55 Bennet Indicator

Description: Bennet Indicator

Found in: State of the Ecosystem - Gulf of Maine & Georges Bank (2018, 2019, 2020, 2021, 2024), State of the Ecosystem - Mid-Atlantic (2018, 2019, 2020, 2021, 2024)

Indicator category: Database pull with analysis

Contributor(s): John Walden

Data steward:Kimberly Bastille,

Point of contact: John Walden,

Public availability statement: Derived CFDBS data are available for this analysis (see Comland).

55.1 Methods

55.1.1 Data sources

Data used in the Bennet Indicator were derived from the Comland data set; a processed subset of the Commercial Fisheries Database System (CFDBS).
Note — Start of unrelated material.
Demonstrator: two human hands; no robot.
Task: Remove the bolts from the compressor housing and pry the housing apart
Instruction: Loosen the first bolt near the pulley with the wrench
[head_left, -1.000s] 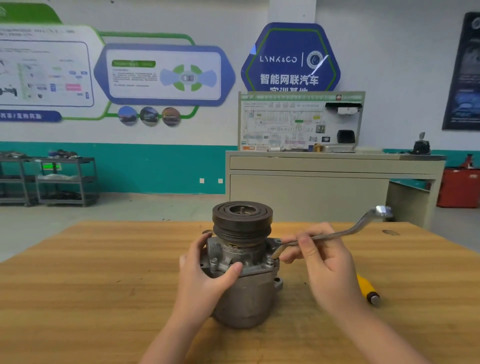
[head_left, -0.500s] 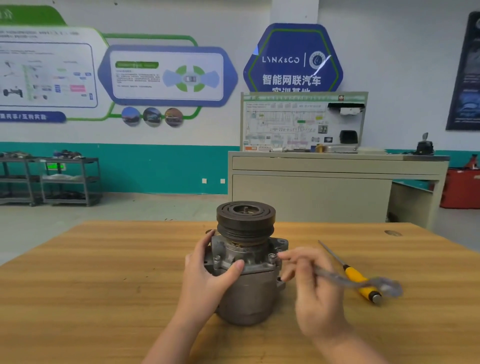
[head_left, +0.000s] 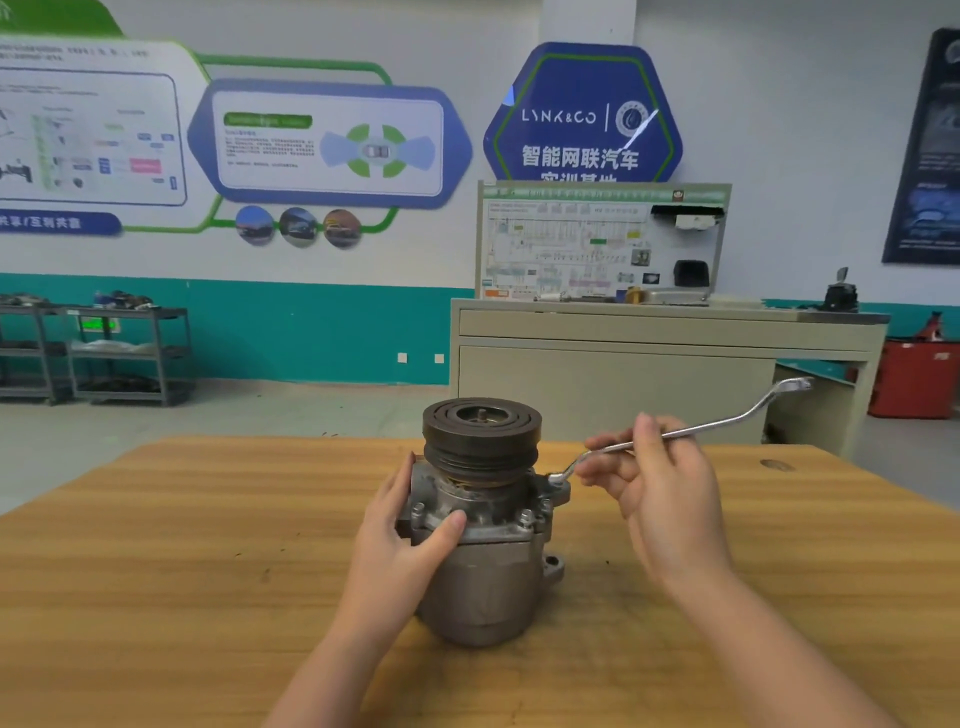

The derived Comland data set is available for download here.

55.1.2 Data extraction

For information regarding processing of CFDBS, please see Comland methods. The Comland dataset containing seafood landings data was subsetted to US landings after 1964 where revenue was \(\ge\) 0 for each Ecological Production Unit (i.e. Mid-Atlantic Bight, Georges Bank, and Gulf of Maine). Each EPU was run in an individual R script, and the code specific to Georges Bank is shown here.

55.1.3 Data analysis

Revenue earned by harvesting resources from a Large Marine Ecosystem (LME) at time t is a function of both the quantity landed of each species and the prices paid for landings. Changes in revenue between any two years depends on both prices and quantities in each year, and both may be changing simultaneously. For example, an increase in the harvest of higher priced species, such as scallops can lead to an overall increase in total revenue from an LME between time periods even if quantities landed of other species decline. Although measurement of revenue change is useful, the ability to see what drives revenue change, whether it is changing harvest levels, the mix of species landed, or price changes provides additional valuable information. Therefore, it is useful to decompose revenue change into two parts, one which is due to changing quantities (or volumes), and a second which is due to changing prices. In an LME, the quantity component will yield useful information about how the species mix of harvests are changing through time.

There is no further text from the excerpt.